Haar Cascades vs. LBP Cascades in Face Detection

An LBP cascade can be trained to perform similarly (or better) than the Haar cascade, but out of the box, the Haar cascade is about 3x slower, and depending on your data, about 1-2% better at accurately detecting the location of a face. This increase in accuracy is quite significant given that face detection can operate in the 95%+ accuracy range.

Below are some results when using the MUCT dataset.

A correct detection is noted when there is at least a 50% overlap between the ground-truth and OpenCV detected coordinates.

Cascade:haarcascade_frontalface_alt2.xml
Datafile:muct.csv
|---------------------------------------------------|
|   Hits  |  Misses  | False Detects  | Multi-hit   |
|  3635   |   55     |   63           |    5        |
|---------------------------------------------------|
Time:4m2.060s

vs:

Cascade:lbpcascade_frontalface.xml
Datafile:muct.csv
|---------------------------------------------------|
|   Hits  |  Misses  | False Detects  | Multi-hit   |
| 3569    |  106     |   77           |    3        |
|---------------------------------------------------|
Time:1m12.511s

May be it will useful for you:

There is a Simd Library, which has an implementation of HAAR and LBP cascade classifiers. It can use standard HAAR and LBP casscades from OpenCV. This implementation has SIMD optimizations with using of SSE4.1, AVX2, AVX-512 and NEON(ARM), so it works in 2-3 times faster then original OpenCV implementation.


My personal opinion is that you should look into LBP for all detection related tasks simply because LBP training can take minutes while HAAR training can take days for the same training data set and parameters.

The question you have asked will have a different performance depending on the type of thing being detected, the training settings and the parameters used during detection as well as the criteria for testing the cascades.

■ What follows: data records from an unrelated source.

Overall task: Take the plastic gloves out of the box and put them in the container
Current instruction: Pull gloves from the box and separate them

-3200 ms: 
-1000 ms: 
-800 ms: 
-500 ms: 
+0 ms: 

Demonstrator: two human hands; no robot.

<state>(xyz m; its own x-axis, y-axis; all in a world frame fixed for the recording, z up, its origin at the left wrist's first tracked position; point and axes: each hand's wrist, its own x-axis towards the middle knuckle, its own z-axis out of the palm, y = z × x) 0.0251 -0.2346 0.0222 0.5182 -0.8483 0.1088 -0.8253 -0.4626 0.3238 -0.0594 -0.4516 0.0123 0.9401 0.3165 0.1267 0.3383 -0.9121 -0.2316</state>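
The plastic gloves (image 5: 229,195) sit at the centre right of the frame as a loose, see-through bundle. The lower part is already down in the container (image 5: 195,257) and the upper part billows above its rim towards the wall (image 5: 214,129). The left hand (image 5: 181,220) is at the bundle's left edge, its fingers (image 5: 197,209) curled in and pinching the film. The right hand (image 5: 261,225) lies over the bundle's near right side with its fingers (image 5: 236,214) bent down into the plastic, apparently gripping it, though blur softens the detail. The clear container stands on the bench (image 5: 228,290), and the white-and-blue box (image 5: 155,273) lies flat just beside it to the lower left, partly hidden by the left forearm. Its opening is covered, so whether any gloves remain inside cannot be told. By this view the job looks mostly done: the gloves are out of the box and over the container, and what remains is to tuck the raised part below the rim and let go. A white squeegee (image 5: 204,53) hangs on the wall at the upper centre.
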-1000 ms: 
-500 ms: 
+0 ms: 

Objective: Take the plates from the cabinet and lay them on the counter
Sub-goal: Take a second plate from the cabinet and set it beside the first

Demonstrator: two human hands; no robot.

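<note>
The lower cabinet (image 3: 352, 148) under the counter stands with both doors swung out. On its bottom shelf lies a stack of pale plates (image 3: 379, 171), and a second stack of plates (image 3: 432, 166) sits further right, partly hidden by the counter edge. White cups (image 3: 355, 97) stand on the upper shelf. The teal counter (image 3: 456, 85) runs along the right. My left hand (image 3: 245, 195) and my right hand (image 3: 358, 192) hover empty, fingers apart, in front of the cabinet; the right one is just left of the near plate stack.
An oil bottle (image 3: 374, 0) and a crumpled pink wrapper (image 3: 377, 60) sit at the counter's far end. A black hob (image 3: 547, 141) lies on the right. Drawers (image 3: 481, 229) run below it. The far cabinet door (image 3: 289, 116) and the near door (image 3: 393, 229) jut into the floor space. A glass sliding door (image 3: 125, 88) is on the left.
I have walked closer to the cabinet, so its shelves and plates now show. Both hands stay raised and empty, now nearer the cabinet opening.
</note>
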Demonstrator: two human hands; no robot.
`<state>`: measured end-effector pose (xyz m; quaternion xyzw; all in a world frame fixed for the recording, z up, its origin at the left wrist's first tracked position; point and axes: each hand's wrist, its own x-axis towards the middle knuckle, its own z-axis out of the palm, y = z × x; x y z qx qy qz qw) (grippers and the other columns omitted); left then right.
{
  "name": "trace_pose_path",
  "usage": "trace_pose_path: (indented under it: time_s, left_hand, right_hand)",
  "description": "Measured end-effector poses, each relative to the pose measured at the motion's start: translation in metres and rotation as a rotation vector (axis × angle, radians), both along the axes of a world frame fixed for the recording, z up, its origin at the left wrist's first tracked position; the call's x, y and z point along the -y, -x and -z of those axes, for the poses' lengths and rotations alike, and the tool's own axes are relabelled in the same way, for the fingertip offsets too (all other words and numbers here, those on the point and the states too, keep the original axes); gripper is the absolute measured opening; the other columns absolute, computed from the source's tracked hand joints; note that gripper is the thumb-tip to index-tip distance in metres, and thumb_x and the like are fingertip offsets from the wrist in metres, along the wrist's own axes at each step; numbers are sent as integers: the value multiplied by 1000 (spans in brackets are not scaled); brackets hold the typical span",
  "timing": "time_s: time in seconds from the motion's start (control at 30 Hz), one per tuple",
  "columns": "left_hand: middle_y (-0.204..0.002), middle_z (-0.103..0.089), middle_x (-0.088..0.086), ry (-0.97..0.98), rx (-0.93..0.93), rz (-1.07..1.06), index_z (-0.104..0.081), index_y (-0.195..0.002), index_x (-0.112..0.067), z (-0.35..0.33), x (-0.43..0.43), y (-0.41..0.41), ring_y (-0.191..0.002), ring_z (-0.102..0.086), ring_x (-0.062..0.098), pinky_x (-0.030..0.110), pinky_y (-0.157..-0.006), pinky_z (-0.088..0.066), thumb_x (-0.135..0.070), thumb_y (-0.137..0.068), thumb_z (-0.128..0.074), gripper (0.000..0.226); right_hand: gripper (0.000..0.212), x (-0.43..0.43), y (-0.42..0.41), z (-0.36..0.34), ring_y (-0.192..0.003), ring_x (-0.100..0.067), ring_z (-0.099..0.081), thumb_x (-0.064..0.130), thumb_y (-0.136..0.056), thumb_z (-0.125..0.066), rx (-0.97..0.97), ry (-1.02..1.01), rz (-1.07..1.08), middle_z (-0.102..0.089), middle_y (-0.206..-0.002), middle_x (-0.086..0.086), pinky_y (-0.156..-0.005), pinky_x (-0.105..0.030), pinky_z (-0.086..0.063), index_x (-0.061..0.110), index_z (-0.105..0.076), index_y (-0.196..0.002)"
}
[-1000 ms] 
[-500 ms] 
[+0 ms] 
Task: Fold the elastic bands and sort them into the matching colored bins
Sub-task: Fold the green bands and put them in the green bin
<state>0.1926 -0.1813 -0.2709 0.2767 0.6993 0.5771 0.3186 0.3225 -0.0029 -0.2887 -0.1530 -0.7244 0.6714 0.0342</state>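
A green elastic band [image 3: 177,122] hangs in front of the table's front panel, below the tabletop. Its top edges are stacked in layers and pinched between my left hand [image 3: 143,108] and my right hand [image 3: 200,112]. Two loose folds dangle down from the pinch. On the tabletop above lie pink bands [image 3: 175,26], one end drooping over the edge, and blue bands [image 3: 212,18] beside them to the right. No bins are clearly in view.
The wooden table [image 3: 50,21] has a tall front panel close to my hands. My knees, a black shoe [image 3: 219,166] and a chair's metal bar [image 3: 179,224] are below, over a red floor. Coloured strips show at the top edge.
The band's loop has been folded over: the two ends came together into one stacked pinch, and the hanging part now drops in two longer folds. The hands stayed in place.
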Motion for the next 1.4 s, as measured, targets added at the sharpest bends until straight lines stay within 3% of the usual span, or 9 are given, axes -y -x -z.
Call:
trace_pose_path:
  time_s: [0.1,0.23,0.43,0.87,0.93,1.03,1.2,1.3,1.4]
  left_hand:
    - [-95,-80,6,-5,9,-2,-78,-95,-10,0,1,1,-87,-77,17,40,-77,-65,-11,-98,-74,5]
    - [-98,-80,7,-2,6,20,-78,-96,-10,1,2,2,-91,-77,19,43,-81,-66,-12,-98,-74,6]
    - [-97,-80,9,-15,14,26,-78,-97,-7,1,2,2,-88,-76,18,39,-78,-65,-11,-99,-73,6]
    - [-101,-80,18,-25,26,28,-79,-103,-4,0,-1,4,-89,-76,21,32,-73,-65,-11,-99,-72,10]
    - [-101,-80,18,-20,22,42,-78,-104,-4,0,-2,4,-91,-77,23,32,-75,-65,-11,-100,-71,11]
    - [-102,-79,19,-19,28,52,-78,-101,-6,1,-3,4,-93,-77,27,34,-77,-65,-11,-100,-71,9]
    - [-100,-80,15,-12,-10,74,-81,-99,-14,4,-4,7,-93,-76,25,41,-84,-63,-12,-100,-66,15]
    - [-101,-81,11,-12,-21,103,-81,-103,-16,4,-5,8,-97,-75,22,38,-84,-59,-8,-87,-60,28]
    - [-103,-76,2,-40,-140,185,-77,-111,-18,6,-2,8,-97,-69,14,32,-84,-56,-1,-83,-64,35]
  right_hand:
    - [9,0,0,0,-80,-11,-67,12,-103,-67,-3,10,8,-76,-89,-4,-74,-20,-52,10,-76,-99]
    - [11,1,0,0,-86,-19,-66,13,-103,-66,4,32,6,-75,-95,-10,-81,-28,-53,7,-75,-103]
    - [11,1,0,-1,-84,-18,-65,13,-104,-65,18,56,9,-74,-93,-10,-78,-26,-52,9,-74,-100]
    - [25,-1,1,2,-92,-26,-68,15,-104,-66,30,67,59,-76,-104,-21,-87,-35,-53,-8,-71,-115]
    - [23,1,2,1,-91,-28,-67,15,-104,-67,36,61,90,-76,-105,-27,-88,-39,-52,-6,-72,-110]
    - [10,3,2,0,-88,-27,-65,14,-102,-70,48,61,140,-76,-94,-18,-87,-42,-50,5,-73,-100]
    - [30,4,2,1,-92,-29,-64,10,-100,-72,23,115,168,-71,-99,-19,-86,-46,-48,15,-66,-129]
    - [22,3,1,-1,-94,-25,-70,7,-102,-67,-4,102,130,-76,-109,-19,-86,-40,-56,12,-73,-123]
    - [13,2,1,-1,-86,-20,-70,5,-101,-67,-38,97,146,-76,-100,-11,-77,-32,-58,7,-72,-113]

The accuracy of both HAAR and LBP cascades depend on the data sets (positive and negative samples) used for training them and the parameters used during training.

according to Lienhart et al, 2002, in the case of face detection:

  • your -numStages, -maxDepth and -maxWeakCount parameters should be sufficiently high to achieve the desired -minHitRate and -maxFalseAlarmRate.
  • tree based training is more accurate than stump based,
  • gentle adaboost is preferable to discrete and real adaboost,
  • the min size of training sample matters but a systematic study about it has yet to be done.

also, flags used in detectMultiScale() yield a drastic change in speed as well as accuracy on a given hardware configuration.

for testing the cascade you should settle on a data set and a method such as k-fold cross validation.


LBP is faster (a few times faster) but less accurate. (10-20% less than Haar).

If you want to detect faces on an embedded system, LBP is the default choice, because it does its calculations in integers.

Haar uses floats for processing, which have poorer support on embedded and mobile processors; as a result, the performance penalty is significant - big enough to make its usage on mobile phones impractical.